*TASK BRIEF*. Take the lines below from the first through the one that contains "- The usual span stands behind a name" and copy them exactly.

*SUPPLIED DATA*.
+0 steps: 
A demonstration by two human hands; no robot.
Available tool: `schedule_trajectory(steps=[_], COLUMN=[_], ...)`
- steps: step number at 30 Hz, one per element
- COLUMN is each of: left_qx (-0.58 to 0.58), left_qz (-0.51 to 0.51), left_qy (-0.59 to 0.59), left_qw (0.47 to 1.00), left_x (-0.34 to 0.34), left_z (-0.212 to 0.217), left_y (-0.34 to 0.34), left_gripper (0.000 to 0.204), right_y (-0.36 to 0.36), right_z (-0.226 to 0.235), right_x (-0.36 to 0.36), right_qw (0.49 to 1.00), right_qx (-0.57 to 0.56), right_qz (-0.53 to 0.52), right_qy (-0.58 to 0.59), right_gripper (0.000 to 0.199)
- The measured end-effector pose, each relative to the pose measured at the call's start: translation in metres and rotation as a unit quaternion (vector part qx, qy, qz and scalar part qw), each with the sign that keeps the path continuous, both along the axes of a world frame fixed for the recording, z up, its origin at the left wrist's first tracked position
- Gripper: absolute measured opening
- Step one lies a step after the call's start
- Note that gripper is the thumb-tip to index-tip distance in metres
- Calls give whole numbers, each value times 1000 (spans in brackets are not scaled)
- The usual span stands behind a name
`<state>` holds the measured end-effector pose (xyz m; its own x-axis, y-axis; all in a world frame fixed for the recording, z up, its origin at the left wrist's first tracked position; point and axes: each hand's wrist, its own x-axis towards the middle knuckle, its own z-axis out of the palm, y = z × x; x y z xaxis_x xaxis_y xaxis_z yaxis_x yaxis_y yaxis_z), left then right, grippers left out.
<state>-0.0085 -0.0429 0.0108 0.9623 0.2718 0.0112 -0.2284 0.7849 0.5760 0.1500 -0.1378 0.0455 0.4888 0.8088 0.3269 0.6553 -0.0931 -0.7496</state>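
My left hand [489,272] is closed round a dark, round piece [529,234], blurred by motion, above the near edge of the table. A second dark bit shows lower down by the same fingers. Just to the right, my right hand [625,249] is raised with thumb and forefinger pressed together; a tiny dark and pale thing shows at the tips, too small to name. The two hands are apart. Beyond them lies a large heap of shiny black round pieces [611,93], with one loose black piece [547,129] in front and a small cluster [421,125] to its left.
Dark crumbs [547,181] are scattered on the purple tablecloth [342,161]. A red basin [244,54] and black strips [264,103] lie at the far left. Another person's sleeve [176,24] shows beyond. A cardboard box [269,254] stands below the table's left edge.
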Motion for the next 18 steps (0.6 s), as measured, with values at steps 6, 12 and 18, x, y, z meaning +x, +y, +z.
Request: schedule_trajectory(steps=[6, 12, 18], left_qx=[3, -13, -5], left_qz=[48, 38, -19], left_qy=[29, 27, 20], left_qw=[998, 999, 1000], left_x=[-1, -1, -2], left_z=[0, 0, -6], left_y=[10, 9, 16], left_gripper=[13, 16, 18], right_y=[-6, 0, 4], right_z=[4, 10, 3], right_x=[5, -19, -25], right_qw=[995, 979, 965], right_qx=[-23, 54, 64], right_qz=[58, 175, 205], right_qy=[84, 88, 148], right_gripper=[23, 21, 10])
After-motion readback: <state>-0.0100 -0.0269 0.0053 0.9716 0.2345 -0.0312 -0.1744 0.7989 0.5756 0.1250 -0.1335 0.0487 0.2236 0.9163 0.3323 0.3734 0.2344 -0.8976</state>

*SOLUTION*.
+0 steps: 
A demonstration by two human hands; no robot.
Available tool: `schedule_trajectory(steps=[_], COLUMN=[_], ...)`
- steps: step number at 30 Hz, one per element
- COLUMN is each of: left_qx (-0.58 to 0.58), left_qz (-0.51 to 0.51), left_qy (-0.59 to 0.59), left_qw (0.47 to 1.00), left_x (-0.34 to 0.34), left_z (-0.212 to 0.217), left_y (-0.34 to 0.34), left_gripper (0.000 to 0.204), right_y (-0.36 to 0.36), right_z (-0.226 to 0.235), right_x (-0.36 to 0.36), right_qw (0.49 to 1.00), right_qx (-0.57 to 0.56), right_qz (-0.53 to 0.52), right_qy (-0.58 to 0.59), right_gripper (0.000 to 0.199)
- The measured end-effector pose, each relative to the pose measured at the call's start: translation in metres and rotation as a unit quaternion (vector part qx, qy, qz and scalar part qw), each with the sign that keeps the path continuous, both along the axes of a world frame fixed for the recording, z up, its origin at the left wrist's first tracked position
- Gripper: absolute measured opening
- Step one lies a step after the call's start
- Note that gripper is the thumb-tip to index-tip distance in metres
- Calls give whole numbers, each value times 1000 (spans in brackets are not scaled)
- The usual span stands behind a name

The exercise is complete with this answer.